— WORK REQUEST —
Among the entries, find the lines with the string "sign" and copy them.

— EXTRACTED RECORDS —
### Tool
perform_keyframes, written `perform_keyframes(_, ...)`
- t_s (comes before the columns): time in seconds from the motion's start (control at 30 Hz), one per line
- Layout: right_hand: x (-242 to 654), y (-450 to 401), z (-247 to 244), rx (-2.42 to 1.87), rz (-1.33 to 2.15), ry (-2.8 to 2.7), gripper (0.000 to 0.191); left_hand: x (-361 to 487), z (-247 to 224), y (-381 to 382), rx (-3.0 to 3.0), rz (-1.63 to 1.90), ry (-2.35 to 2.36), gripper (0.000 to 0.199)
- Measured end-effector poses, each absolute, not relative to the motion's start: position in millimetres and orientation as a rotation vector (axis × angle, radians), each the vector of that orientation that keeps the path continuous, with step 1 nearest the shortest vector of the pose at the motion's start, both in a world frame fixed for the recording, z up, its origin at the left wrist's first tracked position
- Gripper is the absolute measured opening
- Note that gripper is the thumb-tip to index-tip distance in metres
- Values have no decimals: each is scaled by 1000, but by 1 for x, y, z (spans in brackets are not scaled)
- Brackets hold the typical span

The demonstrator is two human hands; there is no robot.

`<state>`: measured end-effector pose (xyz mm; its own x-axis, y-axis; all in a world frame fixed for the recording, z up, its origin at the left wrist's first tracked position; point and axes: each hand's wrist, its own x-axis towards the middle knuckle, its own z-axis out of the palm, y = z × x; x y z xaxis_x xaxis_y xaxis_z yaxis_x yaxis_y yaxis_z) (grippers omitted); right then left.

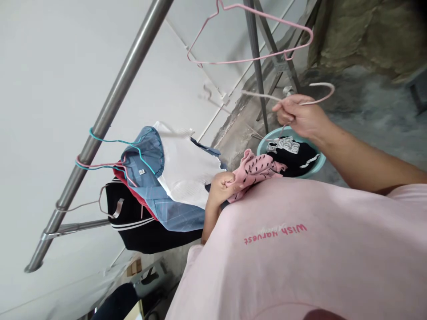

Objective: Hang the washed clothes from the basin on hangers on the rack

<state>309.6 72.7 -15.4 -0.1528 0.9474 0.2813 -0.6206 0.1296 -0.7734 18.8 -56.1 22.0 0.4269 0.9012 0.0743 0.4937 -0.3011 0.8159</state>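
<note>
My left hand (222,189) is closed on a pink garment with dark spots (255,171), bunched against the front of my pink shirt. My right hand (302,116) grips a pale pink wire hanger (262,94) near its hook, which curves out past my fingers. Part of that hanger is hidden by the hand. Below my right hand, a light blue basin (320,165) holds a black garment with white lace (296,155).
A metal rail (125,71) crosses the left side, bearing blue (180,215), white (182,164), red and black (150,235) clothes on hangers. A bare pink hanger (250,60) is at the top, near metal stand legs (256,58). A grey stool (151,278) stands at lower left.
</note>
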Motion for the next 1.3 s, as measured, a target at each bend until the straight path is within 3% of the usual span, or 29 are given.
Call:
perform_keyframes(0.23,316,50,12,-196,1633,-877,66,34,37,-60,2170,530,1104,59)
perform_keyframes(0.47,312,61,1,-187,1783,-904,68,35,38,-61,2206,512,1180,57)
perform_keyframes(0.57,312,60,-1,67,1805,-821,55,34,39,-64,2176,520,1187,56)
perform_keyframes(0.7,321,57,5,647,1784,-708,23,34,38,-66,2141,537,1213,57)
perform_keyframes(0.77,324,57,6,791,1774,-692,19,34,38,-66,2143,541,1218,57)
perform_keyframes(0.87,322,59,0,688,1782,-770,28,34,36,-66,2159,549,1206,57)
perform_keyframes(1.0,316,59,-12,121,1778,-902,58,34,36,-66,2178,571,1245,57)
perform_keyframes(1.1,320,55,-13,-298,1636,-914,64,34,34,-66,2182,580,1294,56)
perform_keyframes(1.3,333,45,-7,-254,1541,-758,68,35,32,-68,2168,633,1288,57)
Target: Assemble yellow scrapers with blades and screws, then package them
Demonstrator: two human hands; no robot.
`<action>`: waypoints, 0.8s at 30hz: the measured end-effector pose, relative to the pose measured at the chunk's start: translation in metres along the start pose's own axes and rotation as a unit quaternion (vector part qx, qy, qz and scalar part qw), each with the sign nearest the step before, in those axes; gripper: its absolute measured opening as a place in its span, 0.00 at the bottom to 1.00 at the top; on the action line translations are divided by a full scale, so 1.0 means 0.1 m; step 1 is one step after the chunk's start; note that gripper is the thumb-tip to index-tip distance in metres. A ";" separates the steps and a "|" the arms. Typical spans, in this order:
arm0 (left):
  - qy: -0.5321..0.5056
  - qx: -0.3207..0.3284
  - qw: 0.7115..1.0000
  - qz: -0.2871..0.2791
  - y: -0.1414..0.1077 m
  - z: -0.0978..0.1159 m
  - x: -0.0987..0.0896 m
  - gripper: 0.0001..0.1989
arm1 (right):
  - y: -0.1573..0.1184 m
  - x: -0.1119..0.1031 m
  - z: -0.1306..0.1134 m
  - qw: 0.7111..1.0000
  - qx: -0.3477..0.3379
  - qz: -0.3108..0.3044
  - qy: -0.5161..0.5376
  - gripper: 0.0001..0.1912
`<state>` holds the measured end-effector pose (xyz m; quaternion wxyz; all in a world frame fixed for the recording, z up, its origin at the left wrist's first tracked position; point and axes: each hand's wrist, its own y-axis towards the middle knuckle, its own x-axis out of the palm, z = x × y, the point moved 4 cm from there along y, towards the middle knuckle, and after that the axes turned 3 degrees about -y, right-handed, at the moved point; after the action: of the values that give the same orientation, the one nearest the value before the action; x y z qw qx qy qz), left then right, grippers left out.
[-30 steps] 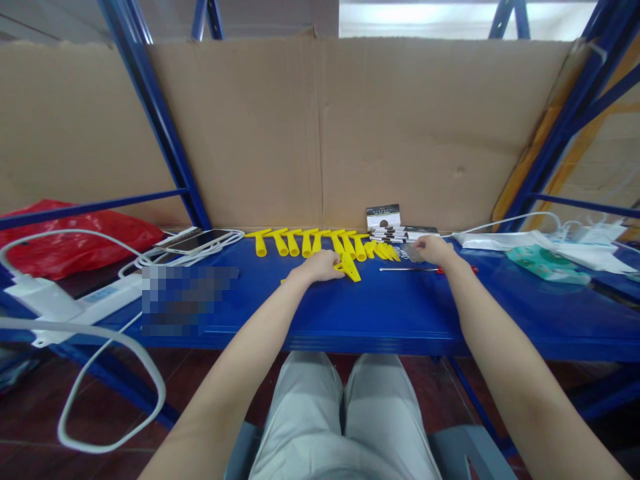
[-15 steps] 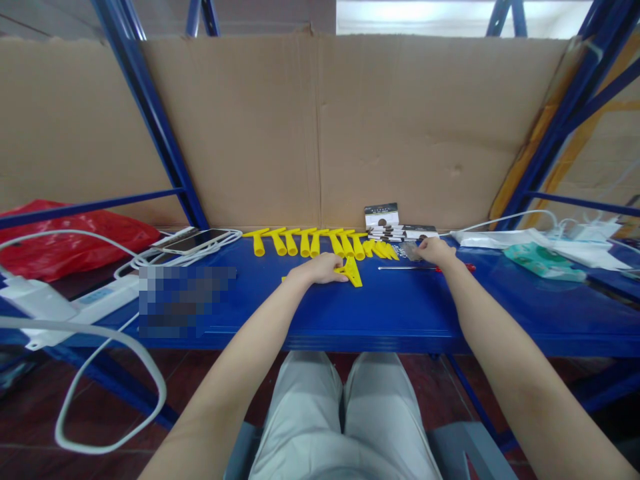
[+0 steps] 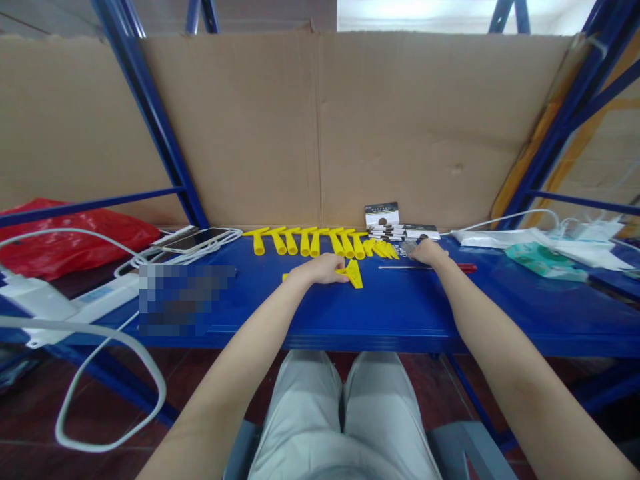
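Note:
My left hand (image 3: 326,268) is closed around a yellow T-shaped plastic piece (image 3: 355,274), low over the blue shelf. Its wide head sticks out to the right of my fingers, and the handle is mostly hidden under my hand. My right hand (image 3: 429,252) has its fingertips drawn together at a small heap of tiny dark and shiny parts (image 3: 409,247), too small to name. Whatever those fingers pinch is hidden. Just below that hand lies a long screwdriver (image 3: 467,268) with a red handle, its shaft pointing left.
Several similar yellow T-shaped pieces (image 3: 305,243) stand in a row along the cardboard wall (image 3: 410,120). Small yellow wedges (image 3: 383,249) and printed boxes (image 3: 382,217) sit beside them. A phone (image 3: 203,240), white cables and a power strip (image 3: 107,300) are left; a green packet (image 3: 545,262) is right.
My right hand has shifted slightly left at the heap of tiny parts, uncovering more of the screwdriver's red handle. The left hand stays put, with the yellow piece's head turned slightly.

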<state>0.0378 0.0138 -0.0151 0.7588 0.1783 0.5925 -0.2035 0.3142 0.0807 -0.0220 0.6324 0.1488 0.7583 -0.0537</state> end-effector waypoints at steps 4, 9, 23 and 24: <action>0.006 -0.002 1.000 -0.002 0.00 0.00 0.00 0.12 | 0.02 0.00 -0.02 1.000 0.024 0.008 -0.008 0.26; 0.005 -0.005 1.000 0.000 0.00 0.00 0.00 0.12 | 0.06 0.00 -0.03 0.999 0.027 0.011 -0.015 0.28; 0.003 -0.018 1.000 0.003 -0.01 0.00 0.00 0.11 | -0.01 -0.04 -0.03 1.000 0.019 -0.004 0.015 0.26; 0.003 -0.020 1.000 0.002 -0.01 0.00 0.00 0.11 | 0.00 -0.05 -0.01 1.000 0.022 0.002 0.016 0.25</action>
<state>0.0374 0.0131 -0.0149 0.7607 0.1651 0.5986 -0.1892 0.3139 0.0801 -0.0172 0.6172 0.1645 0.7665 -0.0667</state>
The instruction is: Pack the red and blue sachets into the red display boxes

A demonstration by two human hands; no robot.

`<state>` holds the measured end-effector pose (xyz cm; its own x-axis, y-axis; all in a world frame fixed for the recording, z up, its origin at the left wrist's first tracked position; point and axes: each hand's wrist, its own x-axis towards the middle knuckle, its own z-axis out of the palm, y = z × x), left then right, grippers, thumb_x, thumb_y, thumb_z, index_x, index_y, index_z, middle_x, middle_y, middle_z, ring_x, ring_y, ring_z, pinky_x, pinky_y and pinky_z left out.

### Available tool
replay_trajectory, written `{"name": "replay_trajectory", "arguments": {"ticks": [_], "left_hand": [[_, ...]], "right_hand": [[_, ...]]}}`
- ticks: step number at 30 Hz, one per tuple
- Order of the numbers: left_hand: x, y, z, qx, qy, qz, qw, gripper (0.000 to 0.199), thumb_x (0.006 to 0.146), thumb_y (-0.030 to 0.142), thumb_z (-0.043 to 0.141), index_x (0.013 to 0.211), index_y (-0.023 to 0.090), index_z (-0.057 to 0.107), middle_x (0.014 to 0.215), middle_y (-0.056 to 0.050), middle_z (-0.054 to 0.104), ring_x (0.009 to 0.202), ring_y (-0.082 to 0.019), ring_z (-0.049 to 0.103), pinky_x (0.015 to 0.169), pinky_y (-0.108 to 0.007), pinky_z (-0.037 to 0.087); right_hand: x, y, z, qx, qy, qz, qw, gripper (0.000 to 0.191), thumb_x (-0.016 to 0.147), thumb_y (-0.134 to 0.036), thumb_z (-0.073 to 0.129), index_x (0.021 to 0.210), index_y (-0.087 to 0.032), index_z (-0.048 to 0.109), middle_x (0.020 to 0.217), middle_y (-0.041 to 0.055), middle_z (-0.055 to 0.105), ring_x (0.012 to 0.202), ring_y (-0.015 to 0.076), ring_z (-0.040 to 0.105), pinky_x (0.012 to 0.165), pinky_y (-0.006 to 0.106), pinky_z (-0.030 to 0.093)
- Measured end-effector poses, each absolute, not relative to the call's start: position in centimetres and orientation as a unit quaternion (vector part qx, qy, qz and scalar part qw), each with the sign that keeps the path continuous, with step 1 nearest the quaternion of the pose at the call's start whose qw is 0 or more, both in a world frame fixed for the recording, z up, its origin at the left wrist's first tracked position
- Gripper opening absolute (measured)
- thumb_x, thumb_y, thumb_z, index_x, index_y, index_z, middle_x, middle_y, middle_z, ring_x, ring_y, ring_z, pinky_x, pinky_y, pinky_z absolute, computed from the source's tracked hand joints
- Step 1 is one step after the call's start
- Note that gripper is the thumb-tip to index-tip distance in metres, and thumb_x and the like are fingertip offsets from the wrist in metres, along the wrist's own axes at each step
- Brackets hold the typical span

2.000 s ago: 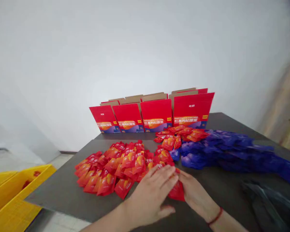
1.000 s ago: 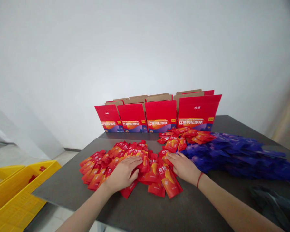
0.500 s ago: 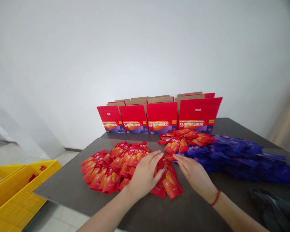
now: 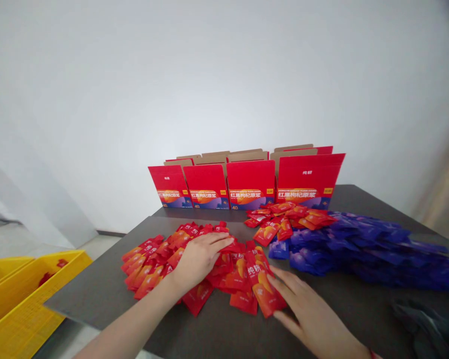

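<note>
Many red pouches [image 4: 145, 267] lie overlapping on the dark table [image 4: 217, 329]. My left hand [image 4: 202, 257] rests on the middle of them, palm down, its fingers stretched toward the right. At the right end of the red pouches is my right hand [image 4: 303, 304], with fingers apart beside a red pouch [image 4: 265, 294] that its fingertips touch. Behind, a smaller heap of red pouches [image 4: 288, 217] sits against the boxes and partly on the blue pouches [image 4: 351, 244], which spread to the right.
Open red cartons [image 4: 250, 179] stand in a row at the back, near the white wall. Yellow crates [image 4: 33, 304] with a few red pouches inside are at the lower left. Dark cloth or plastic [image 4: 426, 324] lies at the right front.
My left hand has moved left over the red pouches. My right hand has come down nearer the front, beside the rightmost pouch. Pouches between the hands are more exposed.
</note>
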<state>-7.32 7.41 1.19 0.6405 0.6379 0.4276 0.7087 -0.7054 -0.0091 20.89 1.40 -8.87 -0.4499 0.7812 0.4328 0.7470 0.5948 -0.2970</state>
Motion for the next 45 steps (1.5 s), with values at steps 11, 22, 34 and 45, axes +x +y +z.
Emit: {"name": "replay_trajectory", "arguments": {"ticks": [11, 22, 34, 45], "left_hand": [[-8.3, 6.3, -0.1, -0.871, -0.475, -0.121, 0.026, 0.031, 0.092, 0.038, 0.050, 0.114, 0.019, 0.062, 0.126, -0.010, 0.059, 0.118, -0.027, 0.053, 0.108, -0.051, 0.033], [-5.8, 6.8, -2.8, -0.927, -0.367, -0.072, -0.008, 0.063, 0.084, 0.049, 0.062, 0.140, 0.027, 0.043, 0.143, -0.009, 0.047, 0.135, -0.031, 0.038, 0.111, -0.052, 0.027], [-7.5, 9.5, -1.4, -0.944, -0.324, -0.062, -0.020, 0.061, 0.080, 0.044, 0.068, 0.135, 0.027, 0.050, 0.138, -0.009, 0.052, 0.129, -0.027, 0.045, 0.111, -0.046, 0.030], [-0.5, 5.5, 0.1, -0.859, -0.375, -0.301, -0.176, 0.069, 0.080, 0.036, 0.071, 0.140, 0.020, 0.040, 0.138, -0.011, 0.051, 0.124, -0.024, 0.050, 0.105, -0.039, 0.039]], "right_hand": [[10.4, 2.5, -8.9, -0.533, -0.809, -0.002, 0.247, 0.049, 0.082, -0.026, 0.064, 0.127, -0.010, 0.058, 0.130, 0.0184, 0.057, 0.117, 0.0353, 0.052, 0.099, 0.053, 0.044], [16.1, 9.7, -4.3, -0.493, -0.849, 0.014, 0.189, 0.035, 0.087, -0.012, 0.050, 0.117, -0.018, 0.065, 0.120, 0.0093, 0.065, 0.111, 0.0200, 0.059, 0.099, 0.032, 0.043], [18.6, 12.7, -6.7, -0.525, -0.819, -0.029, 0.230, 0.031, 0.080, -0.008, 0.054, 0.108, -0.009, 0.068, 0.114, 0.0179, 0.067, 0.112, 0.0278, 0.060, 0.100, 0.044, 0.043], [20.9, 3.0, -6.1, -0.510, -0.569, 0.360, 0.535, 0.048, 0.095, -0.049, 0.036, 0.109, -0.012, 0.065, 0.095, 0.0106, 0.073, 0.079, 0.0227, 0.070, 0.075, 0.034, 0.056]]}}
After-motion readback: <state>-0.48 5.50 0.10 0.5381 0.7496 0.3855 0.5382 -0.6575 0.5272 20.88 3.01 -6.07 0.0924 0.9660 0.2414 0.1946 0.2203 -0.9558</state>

— REPLY —
`<action>`: waypoints, 0.8s at 30hz: the measured end-effector pose, relative to the pose measured at the chunk's start: translation in metres along the start pose's own axes and rotation as a unit quaternion (vector part qx, qy, qz and scalar part qw), each with the sign nearest the step before, in those axes; gripper: its absolute measured opening as a place in its span, 0.00 at the bottom to 1.00 at the top; on the action line translations are divided by a full scale, so 1.0 means 0.1 m; step 1 is one step after the chunk's start; note that gripper is the thumb-tip to index-tip distance in metres. A ";" separates the steps and a "|" the arms. Typical spans, in this order:
- Measured end-effector poses, each absolute, not relative to the call's start: position in centimetres and orientation as a unit quaternion (vector part qx, qy, qz and scalar part qw), each with the sign that keeps the path continuous, with step 1 nearest the quaternion of the pose at the call's start whose qw is 0 or more, both in a world frame fixed for the recording, z up, its origin at the left wrist's first tracked position

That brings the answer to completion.